A discussão sobre a marcação do passivo a mercado e ajuste de precificação, no âmbito do Conselho Nacional de Atuária (CNA), tem provocado debates entre especialistas e representantes de entidades de previdência complementar. A proposta, que faz parte da revisão da Resolução CNPC nº 30, está sendo avaliada com cautela devido aos impactos significativos que pode gerar tanto do ponto de vista contábil quanto estrutural no equilíbrio dos planos de Benefício Definido (BD).
O membro suplente representante da Abrapp, Daniel Pereira, explicou ao Blog Abrapp em Foco que, atualmente a precificação é feita com base em uma estrutura a termo da taxa de juros, calculada a partir de uma média histórica de cinco anos, conhecida como “corredor Previc”.
Além disso, as entidades realizam estudos de convergência para validar se a taxa aplicada no passivo está coerente com essa estrutura. Trata-se, portanto, de um modelo que privilegia a estabilidade e que não é diretamente influenciado pelas oscilações do mercado.
Uma possível mudança nesse modelo substituiria o sistema atual por uma marcação a mercado, que implicaria utilizar, por exemplo, o rendimento de NTN-Bs com durations compatíveis ao passivo dos planos. Pereira pontuou que isso traria um efeito direto sobre o valor do passivo. “Quanto maior a taxa de juros, menor o passivo atuarial”. Em um cenário de juros altos, como o atual, essa mudança até poderia beneficiar momentaneamente as entidades, mas o histórico recente revela os riscos dessa abordagem.
O especialista destaca que, quando foi feito um teste retroativo utilizando essa metodologia entre 2020 e 2021, período marcado por juros e inflação baixos, a aplicação da marcação a mercado teria gerado aumento expressivo dos passivos, o que colocaria muitos planos em situação de insolvência e exigiria planos de equacionamento que, na prática, não ocorreram justamente por conta do modelo atual, que suaviza as oscilações do mercado.
Ajuste de precificação – Outro ponto fundamental abordado pela CNA é o ajuste de precificação. Hoje, as entidades podem comprar títulos públicos com taxa superior àquela utilizada na precificação do passivo (por exemplo, NTN-B com cupom de 7%, enquanto o passivo é calculado a 5%).
Essa diferença de dois pontos percentuais representa um ganho econômico relevante, embora não registrado contabilmente no balancete. “Em 2024, essa ferramenta foi essencial para evitar déficits em muitos planos, que, graças ao aumento do spread, conseguiram amortecer resultados deficitários sem necessidade de planos de equacionamento”, disse Pereira.

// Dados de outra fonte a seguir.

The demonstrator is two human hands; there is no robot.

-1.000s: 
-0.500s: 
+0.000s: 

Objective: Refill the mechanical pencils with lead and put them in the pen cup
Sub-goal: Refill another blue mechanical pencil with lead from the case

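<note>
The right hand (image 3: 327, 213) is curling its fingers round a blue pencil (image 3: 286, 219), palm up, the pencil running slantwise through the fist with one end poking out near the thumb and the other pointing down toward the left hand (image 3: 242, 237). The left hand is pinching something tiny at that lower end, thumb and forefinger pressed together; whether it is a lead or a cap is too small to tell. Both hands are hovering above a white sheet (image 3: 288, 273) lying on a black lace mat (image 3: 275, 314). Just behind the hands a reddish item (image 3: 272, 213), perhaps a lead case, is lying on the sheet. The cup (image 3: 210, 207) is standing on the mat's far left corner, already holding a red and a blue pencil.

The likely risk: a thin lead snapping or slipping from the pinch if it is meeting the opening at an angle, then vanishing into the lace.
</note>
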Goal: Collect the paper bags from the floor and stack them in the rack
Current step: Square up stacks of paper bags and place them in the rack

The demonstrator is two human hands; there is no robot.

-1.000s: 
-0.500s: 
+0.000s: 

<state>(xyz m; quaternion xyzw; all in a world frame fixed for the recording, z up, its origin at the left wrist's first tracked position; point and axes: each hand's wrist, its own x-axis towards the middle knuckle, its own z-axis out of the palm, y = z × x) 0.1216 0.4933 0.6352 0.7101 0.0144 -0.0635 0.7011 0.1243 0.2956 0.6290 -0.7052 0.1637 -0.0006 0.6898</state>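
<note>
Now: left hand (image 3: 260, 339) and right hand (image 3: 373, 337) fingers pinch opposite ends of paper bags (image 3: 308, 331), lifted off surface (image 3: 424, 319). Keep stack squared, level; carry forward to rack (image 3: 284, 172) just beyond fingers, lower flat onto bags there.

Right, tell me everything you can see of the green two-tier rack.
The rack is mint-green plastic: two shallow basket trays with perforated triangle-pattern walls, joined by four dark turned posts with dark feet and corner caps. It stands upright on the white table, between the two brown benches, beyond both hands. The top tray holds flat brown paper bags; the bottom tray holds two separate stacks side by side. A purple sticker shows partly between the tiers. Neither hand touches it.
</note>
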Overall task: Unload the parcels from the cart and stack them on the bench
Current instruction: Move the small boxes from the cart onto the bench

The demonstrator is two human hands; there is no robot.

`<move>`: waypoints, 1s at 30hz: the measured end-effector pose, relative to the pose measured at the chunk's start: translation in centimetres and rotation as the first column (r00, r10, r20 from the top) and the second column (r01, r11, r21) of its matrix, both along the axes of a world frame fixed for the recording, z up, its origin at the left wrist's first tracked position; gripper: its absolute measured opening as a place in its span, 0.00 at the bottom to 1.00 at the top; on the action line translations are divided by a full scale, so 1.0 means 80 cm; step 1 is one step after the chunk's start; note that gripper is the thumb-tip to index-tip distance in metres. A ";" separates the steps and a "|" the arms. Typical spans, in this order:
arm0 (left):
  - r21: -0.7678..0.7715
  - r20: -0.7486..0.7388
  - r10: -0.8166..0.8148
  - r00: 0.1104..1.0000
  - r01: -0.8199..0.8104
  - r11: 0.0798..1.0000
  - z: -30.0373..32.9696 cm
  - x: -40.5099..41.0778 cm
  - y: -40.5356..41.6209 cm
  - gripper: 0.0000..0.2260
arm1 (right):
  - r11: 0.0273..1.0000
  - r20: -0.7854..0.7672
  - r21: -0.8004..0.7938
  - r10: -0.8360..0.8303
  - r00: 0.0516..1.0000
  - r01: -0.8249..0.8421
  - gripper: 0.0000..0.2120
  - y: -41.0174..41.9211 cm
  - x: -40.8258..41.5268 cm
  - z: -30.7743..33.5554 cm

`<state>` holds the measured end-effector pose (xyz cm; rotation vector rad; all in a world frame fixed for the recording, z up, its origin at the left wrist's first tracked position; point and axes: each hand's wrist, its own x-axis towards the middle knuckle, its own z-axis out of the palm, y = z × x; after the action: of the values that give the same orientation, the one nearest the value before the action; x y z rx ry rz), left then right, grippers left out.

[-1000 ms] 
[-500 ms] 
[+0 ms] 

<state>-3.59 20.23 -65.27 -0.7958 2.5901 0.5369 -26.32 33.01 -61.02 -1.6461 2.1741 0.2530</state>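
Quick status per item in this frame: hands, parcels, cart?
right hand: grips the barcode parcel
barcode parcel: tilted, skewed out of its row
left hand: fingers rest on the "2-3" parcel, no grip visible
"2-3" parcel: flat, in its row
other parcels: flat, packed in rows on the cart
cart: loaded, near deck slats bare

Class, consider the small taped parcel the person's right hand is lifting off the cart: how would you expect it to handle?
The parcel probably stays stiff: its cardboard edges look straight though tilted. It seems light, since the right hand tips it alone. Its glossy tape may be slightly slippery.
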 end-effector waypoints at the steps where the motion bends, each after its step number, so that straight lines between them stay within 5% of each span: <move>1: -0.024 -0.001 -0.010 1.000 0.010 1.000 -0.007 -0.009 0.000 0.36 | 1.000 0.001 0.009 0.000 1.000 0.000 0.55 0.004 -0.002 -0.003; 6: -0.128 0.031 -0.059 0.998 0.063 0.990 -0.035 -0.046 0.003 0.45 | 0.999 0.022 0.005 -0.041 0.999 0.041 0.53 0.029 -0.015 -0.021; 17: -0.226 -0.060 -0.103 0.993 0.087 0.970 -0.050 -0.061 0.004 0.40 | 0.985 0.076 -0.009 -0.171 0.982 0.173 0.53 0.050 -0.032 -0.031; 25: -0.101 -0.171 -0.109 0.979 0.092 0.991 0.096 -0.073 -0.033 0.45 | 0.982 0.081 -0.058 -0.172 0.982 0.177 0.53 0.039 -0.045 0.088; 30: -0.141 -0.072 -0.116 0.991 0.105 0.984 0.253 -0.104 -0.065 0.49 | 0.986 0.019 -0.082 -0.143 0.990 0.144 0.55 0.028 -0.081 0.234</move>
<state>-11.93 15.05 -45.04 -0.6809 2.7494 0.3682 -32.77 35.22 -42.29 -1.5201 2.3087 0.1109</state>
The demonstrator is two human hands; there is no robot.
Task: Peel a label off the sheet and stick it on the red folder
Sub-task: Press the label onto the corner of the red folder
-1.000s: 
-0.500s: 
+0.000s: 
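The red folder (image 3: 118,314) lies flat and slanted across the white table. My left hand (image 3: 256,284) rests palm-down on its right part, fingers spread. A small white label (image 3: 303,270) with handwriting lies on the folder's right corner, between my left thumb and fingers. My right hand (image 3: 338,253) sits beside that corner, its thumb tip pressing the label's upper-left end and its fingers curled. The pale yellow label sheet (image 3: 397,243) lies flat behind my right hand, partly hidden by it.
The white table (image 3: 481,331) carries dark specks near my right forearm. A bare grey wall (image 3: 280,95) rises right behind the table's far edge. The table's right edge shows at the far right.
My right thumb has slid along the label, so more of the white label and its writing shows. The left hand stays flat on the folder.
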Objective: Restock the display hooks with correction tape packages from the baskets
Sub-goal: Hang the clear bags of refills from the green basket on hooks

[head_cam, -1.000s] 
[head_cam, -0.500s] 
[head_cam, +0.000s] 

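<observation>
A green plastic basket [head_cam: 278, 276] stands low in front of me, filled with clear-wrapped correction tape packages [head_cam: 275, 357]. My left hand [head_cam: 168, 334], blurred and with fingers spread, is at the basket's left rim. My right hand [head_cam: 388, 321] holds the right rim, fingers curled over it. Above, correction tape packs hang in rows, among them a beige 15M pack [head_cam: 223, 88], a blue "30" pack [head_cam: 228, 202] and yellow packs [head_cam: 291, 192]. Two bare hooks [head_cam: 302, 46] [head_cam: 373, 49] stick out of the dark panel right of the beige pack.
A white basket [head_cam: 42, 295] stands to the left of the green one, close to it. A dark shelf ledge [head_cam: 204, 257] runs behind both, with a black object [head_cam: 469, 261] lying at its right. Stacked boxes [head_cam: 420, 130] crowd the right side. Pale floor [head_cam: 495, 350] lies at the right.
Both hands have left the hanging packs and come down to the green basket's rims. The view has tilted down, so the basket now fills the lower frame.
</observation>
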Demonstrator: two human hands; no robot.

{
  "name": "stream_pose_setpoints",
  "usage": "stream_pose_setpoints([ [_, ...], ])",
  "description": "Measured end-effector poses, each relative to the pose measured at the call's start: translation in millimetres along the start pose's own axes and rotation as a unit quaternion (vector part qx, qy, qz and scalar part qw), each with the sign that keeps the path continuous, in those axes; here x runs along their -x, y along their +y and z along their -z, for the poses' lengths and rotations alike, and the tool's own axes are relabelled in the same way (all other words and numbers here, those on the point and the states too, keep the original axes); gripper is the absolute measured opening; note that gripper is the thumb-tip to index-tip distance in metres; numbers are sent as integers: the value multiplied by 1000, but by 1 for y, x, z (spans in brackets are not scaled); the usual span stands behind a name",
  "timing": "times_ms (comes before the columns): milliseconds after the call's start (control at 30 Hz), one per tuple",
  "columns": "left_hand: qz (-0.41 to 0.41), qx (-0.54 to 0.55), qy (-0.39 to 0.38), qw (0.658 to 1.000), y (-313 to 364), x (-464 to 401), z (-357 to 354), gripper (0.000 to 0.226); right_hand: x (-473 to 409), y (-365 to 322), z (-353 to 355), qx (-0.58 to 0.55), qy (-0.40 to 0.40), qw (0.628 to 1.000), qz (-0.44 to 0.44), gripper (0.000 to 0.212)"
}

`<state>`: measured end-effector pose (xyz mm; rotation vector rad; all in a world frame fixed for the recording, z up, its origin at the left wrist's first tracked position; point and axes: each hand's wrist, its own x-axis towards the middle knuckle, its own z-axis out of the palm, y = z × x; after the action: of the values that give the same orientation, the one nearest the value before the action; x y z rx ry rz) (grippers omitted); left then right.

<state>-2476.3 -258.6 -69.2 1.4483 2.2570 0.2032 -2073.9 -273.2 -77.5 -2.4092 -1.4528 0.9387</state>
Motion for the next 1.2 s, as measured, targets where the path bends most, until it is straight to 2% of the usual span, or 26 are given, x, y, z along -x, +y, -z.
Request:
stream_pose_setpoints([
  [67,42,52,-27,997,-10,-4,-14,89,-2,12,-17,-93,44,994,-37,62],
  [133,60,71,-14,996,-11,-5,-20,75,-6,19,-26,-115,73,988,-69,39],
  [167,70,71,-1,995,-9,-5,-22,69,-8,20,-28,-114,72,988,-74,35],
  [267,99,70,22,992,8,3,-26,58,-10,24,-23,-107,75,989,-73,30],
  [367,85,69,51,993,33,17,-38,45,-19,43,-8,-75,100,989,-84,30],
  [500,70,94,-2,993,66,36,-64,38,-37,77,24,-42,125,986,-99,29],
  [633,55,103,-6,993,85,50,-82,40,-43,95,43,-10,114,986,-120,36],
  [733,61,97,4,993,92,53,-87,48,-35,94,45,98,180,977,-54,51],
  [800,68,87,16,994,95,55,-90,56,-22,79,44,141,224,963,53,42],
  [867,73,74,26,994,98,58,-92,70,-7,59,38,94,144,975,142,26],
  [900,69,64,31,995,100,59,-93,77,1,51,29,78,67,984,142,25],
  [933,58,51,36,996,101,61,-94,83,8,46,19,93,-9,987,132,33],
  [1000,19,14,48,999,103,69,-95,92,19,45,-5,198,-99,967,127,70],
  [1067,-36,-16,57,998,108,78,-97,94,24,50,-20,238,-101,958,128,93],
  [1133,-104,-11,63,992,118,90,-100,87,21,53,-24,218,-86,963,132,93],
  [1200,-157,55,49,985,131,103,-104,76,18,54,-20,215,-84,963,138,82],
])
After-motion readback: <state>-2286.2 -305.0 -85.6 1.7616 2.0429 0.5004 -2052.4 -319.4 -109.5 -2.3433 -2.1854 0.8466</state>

Ele alerta que uma eventual revisão dessa sistemática deve ser feita com muito critério e parcimônia, pois mexe diretamente na estrutura de financiamento dos planos. “É preciso quantificar os efeitos dessa proposta, inclusive testando-a em cenários de juros baixos”, ressaltou
“Essa discussão no CNA trata de um ajuste estrutural da norma de precificação do passivo. Fazer tal ajuste sem uma análise robusta dos efeitos pode gerar consequências às entidades”, pontuou Pereira.
Ao resumir os debates mais recentes no âmbito da CNA, Raphael Barcelos, membro da comissão representando a Abrapp, destaca a preocupação com a possível extinção do ajuste de precificação sem a previsão de uma regra de transição.
Em entrevista, ele ressaltou que a aplicação desse ajuste vem sendo essencial para melhorar a situação deficitária dos planos e, embasada em estudos técnicos, a prática permite que os planos levem os títulos até o vencimento, gerando ganhos de longo prazo que são fundamentais para o equilíbrio atuarial.
As reuniões mais recentes com coordenadores regionais das comissões da Abrapp também confirmaram as preocupações, segundo Barcelos, trazendo posicionamentos alinhados quanto à importância de manter o ajuste de precificação com algum tipo de transição, e à necessidade de análises mais profundas sobre os impactos da nova metodologia proposta para taxa de juros.
O CNA deve apresentar, até 22 de abril, uma proposta considerando não apenas os ganhos de curto prazo em cenários favoráveis, mas os riscos sistêmicos de longo prazo, preservando a solvência e a sustentabilidade dos planos previdenciários.